_Aim of the task_
Please reproduce the entire listing exactly.

___

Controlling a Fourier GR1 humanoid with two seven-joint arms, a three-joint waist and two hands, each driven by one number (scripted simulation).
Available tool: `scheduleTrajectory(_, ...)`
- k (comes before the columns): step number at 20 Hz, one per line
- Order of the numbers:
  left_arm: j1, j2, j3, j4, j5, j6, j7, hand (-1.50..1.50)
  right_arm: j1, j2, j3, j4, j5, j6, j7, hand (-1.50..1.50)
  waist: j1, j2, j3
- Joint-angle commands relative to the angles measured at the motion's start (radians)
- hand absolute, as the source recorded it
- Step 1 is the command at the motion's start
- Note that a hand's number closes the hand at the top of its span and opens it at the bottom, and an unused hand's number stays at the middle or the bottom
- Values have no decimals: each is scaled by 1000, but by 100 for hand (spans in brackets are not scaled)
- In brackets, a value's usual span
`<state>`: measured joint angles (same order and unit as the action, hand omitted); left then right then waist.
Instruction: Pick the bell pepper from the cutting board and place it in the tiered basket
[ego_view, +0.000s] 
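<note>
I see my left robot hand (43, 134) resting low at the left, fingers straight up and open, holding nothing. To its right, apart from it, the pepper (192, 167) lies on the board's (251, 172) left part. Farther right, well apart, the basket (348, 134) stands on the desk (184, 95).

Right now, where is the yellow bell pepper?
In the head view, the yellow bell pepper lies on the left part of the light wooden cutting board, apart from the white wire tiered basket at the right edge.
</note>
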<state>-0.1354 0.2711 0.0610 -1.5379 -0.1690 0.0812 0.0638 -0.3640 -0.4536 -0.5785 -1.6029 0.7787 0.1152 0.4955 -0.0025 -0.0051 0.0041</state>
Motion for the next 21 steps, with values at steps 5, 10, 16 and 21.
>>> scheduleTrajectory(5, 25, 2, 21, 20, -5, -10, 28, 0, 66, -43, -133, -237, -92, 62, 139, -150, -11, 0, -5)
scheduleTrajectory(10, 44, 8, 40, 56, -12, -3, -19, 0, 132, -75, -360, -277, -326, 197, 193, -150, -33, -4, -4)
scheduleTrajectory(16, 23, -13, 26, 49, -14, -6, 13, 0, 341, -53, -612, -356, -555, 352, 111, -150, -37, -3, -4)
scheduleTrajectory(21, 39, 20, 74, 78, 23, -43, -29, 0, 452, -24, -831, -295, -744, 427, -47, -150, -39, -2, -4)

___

_Task solution_
Controlling a Fourier GR1 humanoid with two seven-joint arms, a three-joint waist and two hands, each driven by one number (scripted simulation).
Available tool: `scheduleTrajectory(_, ...)`
- k (comes before the columns): step number at 20 Hz, one per line
- Order of the numbers:
  left_arm: j1, j2, j3, j4, j5, j6, j7, hand (-1.50..1.50)
  right_arm: j1, j2, j3, j4, j5, j6, j7, hand (-1.50..1.50)
  waist: j1, j2, j3
- Joint-angle commands relative to the angles measured at the motion's start (radians)
- hand absolute, as the source recorded it
- Step 1 is the command at the motion's start
- Note that a hand's number closes the hand at the top of its span and opens it at the bottom, and an unused hand's number stays at the middle or the bottom
- Values have no decimals: each is scaled by 1000, but by 100 for hand (spans in brackets are not scaled)
- In brackets, a value's usual span
`<state>`: measured joint angles (same order and unit as the action, hand omitted); left then right then waist.
Instruction: Pick the bell pepper from the cutting board and place it in the tiered basket
[ego_view, +0.000s] 
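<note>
I see my left robot hand (43, 134) resting low at the left, fingers straight up and open, holding nothing. To its right, apart from it, the pepper (192, 167) lies on the board's (251, 172) left part. Farther right, well apart, the basket (348, 134) stands on the desk (184, 95).

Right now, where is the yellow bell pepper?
In the head view, the yellow bell pepper lies on the left part of the light wooden cutting board, apart from the white wire tiered basket at the right edge.
</note>
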<state>-0.1354 0.2711 0.0610 -1.5379 -0.1690 0.0812 0.0638 -0.3640 -0.4536 -0.5785 -1.6029 0.7787 0.1152 0.4955 -0.0025 -0.0051 0.0041</state>
Motion for the next 21 steps, with values at steps 5, 10, 16 and 21.
>>> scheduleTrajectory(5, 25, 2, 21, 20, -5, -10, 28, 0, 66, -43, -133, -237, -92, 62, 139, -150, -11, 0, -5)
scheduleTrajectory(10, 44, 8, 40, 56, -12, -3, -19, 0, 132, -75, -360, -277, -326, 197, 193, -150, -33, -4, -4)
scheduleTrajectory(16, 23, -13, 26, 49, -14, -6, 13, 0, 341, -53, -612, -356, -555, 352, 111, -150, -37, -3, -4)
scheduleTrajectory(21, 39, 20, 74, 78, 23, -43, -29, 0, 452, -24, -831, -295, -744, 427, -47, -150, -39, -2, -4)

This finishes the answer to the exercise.